Using Lexus Link, calls from drivers will be routed through GM's call centers and fielded by specially trained service representatives. The Lexus Link basic service package costs $215 per year and includes theft notification and roadside assistance. The premium package, priced at $413 annually, also includes concierge services and directions.
But Toyota is still test-driving the service. Lexus Link will be available as a factory-installed option on just 15% to 30% of the 25,000 LS 430s slated to roll off the production lines for the 2001 model year.
Next month, GM will begin a national rollout of its Virtual Advisor - a voice-activated Internet news, e-mail and cellular calling service - on 32 of its 54 vehicle lines, including Cadillac and Oldsmobile.
Toyota won't participate in those services.
Although Toyota executives anticipate a 93% increase in orders from the 14,000 Lexus LS 400s sold last year, dealers said Lexus Link will have a marginal sales impact, if any.
"[Lexus Link is] a nice feature, but I don't think people would not buy the vehicle because we did not have it," said Stefan Smith, president of Lexus of Memphis.
Smith said his dealership has already presold 70 LS 430s, 40% of which were fully equipped with the Lexus Link service.
"People who buy early want the whole shebang," he said.
Tom Rudnai, general manager at Longo Lexus in El Monte, Calif., said it's too early to determine if the service will have an impact on sales, given the timing of the announcement.

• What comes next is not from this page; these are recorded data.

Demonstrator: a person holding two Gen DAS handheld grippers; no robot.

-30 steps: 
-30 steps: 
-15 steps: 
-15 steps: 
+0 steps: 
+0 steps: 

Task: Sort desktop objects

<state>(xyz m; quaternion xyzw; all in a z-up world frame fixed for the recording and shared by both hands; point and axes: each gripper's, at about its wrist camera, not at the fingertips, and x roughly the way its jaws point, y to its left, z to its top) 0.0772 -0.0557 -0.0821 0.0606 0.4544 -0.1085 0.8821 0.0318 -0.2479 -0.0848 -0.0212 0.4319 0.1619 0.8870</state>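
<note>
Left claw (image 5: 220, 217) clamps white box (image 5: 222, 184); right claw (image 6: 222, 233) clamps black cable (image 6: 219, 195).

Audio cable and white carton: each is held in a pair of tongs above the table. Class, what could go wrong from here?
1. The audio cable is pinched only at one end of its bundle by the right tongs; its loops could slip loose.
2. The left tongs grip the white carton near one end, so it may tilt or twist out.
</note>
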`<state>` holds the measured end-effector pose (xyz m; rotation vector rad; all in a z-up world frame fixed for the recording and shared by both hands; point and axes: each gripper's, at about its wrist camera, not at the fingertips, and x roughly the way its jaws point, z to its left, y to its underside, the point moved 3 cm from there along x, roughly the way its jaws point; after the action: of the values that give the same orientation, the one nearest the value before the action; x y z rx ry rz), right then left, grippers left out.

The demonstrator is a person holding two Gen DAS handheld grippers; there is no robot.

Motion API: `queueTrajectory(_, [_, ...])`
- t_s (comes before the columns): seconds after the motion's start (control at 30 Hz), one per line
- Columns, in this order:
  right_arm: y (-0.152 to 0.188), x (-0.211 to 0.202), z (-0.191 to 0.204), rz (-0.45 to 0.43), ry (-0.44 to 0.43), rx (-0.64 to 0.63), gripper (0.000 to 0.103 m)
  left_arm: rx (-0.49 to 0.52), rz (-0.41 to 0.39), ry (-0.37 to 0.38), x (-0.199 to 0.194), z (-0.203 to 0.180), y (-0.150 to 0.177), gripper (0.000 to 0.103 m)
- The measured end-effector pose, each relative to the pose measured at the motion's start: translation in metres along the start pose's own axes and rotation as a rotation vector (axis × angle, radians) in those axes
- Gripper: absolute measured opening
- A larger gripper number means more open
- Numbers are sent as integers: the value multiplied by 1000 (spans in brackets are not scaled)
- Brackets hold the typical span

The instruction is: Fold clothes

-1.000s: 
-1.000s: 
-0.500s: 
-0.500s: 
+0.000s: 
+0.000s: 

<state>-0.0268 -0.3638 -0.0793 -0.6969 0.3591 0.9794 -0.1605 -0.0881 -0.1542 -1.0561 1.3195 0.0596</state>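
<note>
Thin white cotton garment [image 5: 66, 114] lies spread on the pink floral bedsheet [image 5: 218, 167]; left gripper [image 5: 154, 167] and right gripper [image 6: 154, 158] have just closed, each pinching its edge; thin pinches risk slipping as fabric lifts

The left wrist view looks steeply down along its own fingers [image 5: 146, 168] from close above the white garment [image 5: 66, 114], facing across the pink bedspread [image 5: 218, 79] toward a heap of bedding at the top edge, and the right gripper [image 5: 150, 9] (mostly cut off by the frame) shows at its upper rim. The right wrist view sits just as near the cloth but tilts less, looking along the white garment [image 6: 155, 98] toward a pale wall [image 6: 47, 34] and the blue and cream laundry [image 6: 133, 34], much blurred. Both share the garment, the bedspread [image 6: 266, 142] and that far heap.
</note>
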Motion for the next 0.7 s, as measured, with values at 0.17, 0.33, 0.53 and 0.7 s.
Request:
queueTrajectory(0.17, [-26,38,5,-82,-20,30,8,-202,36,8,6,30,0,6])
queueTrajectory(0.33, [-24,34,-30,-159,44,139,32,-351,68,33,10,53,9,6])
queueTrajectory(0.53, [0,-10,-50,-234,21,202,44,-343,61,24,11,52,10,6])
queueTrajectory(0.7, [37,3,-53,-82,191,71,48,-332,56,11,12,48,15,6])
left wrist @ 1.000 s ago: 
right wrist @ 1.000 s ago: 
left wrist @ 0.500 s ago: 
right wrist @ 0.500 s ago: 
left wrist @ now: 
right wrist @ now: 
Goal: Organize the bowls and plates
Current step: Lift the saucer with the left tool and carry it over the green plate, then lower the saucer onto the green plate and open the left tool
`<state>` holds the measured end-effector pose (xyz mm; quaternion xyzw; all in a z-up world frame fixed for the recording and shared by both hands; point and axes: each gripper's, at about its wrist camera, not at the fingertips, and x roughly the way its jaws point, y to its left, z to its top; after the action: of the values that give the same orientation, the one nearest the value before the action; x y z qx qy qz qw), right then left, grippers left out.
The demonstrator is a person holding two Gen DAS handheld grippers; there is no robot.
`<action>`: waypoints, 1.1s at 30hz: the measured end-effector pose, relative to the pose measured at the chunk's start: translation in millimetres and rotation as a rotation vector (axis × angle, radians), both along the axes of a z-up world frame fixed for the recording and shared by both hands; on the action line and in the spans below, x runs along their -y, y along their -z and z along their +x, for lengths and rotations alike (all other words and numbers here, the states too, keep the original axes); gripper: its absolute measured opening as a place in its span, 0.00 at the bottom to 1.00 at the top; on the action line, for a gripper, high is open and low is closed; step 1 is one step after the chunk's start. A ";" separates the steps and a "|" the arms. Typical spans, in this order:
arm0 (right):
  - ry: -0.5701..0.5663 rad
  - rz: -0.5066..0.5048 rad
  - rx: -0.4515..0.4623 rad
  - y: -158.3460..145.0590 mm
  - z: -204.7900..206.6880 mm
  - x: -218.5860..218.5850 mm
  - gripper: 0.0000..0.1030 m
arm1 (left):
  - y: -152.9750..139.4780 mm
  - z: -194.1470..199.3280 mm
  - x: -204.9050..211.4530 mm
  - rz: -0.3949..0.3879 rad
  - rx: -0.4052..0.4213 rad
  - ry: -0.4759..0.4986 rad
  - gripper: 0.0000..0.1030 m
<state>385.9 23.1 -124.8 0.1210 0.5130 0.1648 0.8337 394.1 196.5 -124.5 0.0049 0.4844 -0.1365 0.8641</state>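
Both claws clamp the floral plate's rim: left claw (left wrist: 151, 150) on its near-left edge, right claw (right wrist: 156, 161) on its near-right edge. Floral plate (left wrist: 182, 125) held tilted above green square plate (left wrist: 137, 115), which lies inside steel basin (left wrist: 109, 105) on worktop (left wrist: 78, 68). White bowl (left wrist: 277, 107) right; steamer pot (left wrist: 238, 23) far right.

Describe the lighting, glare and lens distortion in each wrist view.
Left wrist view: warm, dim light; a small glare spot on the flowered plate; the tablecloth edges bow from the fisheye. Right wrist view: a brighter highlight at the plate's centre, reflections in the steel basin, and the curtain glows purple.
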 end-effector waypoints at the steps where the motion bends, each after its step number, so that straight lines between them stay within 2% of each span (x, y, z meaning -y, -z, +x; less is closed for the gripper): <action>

Officials at Detroit-based GM said more than 400,000 car owners have subscribed to the OnStar service since its inception. The Toyota deal and a similar pact reached in May with Tokyo-based Honda Motor Co. to offer the OnStar branded system in the 2002 Acura RL Sedan should help the world's largest automaker reach its OnStar revenue forecast of $61 million this year.